Poesie versus Kolonialismus: Trotz allem an der Pädagogik der Liebe und Gerechtigkeit festhalten
摘要
In seinem Essay „that which is held“ (1992) schrieb der emigrierte Schriftsteller John Berger, dass „in jeder Form der Liebe eine Vergangenheit und eine Zukunft als gegenwärtig erfasst werden. Das momentane „Festhalten“, das durch die Energie der Liebe von der Einbildungskraft wahrgenommen wird, verwirklicht ein Ganzes, das außerhalb der Zeit liegt“. Berger fügt hinzu: „Was ahistorisch ist, ist die Notwendigkeit zu hoffen. Und der Akt des Hoffens ist untrennbar mit der Energie der Liebe verbunden, mit dem, was „hält“, mit dem, was das bleibende Beispiel der Kunst ist“ (2001). Dieses Kapitel definiert, kontextualisiert und wendet den interdisziplinären theoretischen Rahmen der „Ethik der Liebe“ von Berger, Hannah Arendt und bell hooks in ihrem gemeinsamen Fokus auf die Künste an.
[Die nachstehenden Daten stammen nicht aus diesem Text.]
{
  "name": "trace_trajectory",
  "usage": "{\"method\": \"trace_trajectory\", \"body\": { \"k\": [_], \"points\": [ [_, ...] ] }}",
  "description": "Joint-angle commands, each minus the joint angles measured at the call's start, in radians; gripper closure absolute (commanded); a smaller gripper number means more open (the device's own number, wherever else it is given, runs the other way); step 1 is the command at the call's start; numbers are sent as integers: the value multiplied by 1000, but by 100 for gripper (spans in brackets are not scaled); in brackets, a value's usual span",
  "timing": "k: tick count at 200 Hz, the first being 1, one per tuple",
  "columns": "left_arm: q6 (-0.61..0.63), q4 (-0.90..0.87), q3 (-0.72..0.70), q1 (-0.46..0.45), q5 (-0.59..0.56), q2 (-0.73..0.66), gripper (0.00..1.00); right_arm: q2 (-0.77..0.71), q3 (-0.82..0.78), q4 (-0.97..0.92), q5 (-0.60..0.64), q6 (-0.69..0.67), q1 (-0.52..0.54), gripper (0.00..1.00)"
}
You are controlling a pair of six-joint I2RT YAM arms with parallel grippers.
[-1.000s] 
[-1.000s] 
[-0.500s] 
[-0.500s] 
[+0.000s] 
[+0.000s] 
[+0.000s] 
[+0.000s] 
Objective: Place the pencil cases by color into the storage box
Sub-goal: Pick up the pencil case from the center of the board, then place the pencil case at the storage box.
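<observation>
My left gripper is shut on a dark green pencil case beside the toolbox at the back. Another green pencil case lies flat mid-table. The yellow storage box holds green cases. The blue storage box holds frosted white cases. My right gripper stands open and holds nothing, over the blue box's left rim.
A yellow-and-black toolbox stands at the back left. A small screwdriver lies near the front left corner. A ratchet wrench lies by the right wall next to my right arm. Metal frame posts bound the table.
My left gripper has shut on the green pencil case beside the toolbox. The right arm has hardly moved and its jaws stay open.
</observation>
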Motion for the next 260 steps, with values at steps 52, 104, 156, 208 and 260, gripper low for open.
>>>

Der methodische Zugang dieses Kapitels ist eine kunstpraktische, qualitative, konzeptuelle Analyse einer Bildungsinitiative namens „Poesie gegen Kolonialismus“, die mit Museen, Galerien und Bildungseinrichtungen zusammenarbeitet, um die britische Kolonialgeschichte durch das Schreiben von Gedichten aufzuarbeiten. Dekolonisierende Pädagogik ist zwangsläufig kontrovers und emotional, voller Spannungen und kultureller Brüche. Sie erfordert sowohl eine dialogische Begegnung der Liebe, um Unterdrückung durch Wissen, Selbsterkenntnis und Empowerment zu überwinden, als auch Arendts Vorstellung des Selbst als unendliches Werden – durch Tun statt Sein. Durch eine kritische Analyse des pädagogischen Prozesses und der Poesie (als kreativ konstruierte Daten), die im Rahmen des Projekts entstanden sind, wird in diesem Kapitel untersucht, was Poetry versus Colonialism im Sinne von hooks Überzeugung „keine Liebe ohne Gerechtigkeit“, in Bhanots dekolonialisierendem Kontext von „radikalem Widerstand, Liebe, Heilung und der Forderung nach Gerechtigkeit“ zu leisten vermag, wenn „das Navigieren durch die Risse zwischen den Welten schwierig und schmerzhaft ist“ (2021).